The giant garter snake (GGS) was first described by Fitch (1940). It is a medium-sized snake with males averaging 60–70 cm in length and females averaging 70–80 cm (USFWS 2017) with a maximum length of 163 cm (Halstead et al. 2015a). It generally has brown-olive coloration with cream, yellow, or orange dorsal striping and two lateral stripes, but varies geographically. Virtually all of the geographic range of the GGS is within the Central Valley ecoregion of California (Fig. 1). Habitat for the GGS has three components: (1) feeding habitat is primarily tule-cattail-dominated (Schoenoplectus spp. and Typha spp.) palustrine freshwater wetlands with the main prey items being fish and amphibians caught in the water, (2) upland riparian habitat near the aquatic habitat used for cover and thermoregulation, and (3) upland refugia in shallow burrows for winter hibernacula habitat for brumation (reptile hibernation) in winter months (Halstead et al. 2015b, USFWS 2017). Reproduction starts with mating in the spring, soon after winter emergence in March, and birth occurs in the summer months in shallow burrows along vegetation covered stream bank edges. The GGS bears live young with an average litter size of 17 to 23. Home range size varies from 17 to 44 ha (USFWS 2017). Average population densities vary depending on habitat quality but range from 8.0 snakes per ha in high quality habitat to 0.83 snakes per ha in low quality habitat (Wylie et al. 2010). There are nine known populations across its range that correspond to the boundaries of the nine recovery units in the recovery plan (USFWS 2017; see Fig. 2).
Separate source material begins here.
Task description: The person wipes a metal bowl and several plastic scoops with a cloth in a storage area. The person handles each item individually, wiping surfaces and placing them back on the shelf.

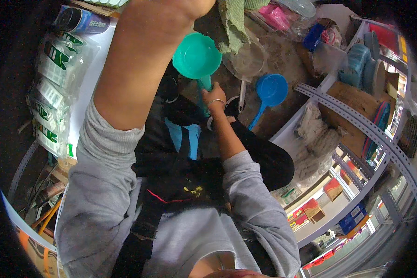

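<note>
My right hand (215, 97), with a bangle at its wrist, grips the handle of a green plastic dipper (197, 57). The dipper's round bowl faces up towards me. My left forearm reaches across the top of the view, and only the wrist edge of my left hand (202, 6) shows; its fingers are cut off. Beside that wrist hangs a ragged green cloth (231, 26); whether the left hand holds it cannot be seen. Right of the green dipper lie a clear plastic dipper (245, 60) and a blue plastic dipper (272, 89) on the floor.
Perforated metal shelving (354, 111) stands on the right, bearing bagged gloves (312, 149) and small boxes (311, 210). On the left, a white shelf (90, 73) carries plastic-wrapped packs (60, 66) and a dark canister (81, 20). Pink plastic-wrapped goods (274, 15) sit at the top.
</note>
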Motion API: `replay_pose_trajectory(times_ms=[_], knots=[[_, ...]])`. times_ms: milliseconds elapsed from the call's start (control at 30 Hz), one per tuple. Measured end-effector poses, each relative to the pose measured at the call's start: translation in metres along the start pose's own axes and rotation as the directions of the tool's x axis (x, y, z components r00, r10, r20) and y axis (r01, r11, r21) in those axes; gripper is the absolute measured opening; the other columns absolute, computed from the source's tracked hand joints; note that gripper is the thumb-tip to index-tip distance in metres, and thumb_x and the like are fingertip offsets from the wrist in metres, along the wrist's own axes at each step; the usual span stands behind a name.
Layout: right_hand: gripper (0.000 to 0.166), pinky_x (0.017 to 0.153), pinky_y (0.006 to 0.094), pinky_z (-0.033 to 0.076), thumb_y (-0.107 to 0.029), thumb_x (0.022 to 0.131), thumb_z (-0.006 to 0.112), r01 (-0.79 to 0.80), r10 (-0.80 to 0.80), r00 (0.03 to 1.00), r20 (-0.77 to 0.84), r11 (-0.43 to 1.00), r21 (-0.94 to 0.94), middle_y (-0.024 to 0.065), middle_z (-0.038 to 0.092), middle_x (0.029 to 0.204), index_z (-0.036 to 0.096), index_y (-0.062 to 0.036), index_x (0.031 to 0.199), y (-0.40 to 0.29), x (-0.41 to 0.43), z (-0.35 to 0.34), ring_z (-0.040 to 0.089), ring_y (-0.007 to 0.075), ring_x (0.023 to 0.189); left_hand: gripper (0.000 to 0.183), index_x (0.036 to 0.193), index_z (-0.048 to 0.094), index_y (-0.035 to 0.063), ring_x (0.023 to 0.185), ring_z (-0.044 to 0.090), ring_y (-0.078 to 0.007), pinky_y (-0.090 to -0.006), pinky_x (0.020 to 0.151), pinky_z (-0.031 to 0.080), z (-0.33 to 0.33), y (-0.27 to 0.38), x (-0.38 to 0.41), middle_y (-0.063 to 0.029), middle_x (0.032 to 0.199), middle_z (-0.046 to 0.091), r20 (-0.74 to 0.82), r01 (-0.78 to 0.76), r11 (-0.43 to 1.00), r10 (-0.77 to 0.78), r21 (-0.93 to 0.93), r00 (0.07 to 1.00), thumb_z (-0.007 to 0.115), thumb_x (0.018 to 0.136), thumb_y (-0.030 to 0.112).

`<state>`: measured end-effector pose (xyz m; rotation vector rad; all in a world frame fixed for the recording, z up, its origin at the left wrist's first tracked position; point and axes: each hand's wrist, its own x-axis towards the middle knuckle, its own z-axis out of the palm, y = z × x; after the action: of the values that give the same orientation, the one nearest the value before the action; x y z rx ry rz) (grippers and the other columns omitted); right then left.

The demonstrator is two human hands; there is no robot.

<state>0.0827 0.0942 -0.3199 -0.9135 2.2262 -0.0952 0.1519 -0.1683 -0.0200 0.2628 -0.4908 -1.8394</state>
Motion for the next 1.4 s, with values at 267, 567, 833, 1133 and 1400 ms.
replay_pose_trajectory(times_ms=[267, 567, 833, 1133, 1400], knots=[[0.031, 0.046, 0.0261, 0.045, -0.015, 0.086, 0.057, -0.385, -0.088, 0.877, 0.472, 0.458, 0.801, 0.0082, 0.055, 0.074, 0.040, -0.0058, 0.111, -0.034, -0.036, -0.095, 0.057, 0.0173, 0.054, 0.029, 0.089, 0.059, 0.0055, 0.072, 0.059, -0.0210, -0.0334, 0.068, 0.049, 0.008, -0.008, 0.004, -0.0082, 0.082, 0.062, -0.071, 0.176, 0.984, -0.178, -0.032, 0.981, 0.038, 0.090, 0.026], [0.035, 0.032, 0.0230, 0.028, -0.020, 0.088, 0.054, 0.007, -0.474, 0.854, 0.214, 0.422, 0.907, 0.0037, 0.045, 0.066, 0.034, -0.0050, 0.112, -0.081, -0.119, -0.271, 0.039, 0.0098, 0.039, 0.034, 0.111, 0.051, 0.0009, 0.098, 0.057, -0.0326, -0.0412, 0.087, 0.044, 0.004, -0.049, -0.011, -0.0191, 0.109, 0.057, 0.539, -0.538, 0.082, -0.001, 0.839, 0.842, 0.048, 0.087, 0.025], [0.023, 0.029, 0.0227, 0.025, -0.028, 0.092, 0.047, 0.036, -0.468, 0.866, 0.177, 0.412, 0.910, 0.0021, 0.043, 0.059, 0.037, -0.0091, 0.102, -0.078, -0.130, -0.287, 0.035, 0.0090, 0.034, 0.039, 0.117, 0.046, 0.0028, 0.116, 0.033, -0.0401, -0.0463, 0.097, 0.029, 0.004, -0.106, -0.042, -0.0229, 0.121, 0.040, 0.490, -0.563, -0.318, -0.284, 0.763, 0.824, 0.044, 0.085, 0.026], [0.079, 0.027, 0.0242, 0.027, -0.072, 0.081, 0.010, 0.007, -0.407, 0.907, 0.106, 0.266, 0.964, 0.0095, 0.050, 0.060, 0.033, -0.0064, 0.117, -0.067, -0.116, -0.293, 0.034, 0.0144, 0.029, 0.032, 0.108, 0.050, 0.0016, 0.094, 0.049, -0.0328, -0.0347, 0.086, 0.040, 0.032, -0.121, -0.047, -0.0160, 0.097, 0.050, 0.457, -0.285, 0.382, -0.502, 0.879, 0.734, 0.043, 0.089, 0.027], [0.092, 0.030, 0.0263, 0.031, -0.079, 0.076, 0.009, 0.210, -0.166, 0.967, -0.195, 0.078, 0.975, 0.0073, 0.056, 0.073, 0.047, -0.0041, 0.113, -0.077, -0.103, -0.301, 0.040, 0.0161, 0.033, 0.020, 0.092, 0.058, 0.0122, 0.090, 0.053, -0.0293, -0.0399, 0.071, 0.045, 0.057, -0.108, -0.088, -0.0089, 0.097, 0.053, 0.842, -0.857, -0.156, -0.166, 0.491, 0.513, 0.059, 0.072, 0.016]])
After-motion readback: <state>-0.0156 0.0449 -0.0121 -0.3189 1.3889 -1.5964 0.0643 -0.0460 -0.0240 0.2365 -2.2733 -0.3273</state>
The current habitat conditions for the GGS in the Central Valley are much degraded from their historical character (see Site description below). High quality wetlands with all three habitat components are limited in extent and the snake has become reliant on rice agriculture and water delivery and drainage canals to feed and traverse the landscape (Halstead et al. 2019).
In 1971 the GGS was first listed as threatened under the CESA and in 1993 it was federally listed as threatened under the FESA. There are five threat factors listed in the recovery plan: (1) habitat destruction or modification, (2) overutilization, (3) disease and predation, (4) regulatory mechanism inadequacy, and (5) other natural or man-made factors, for instance, rice cultivation fluctuations, water availability, and competition from non-native water snakes (USFWS 2017). The recovery plan for the GGS anticipates delisting by 2047 if recovery criteria are met by that time (USFWS 2017). Although recovery units have been defined in the recovery plan, no critical habitat has been designated thus far.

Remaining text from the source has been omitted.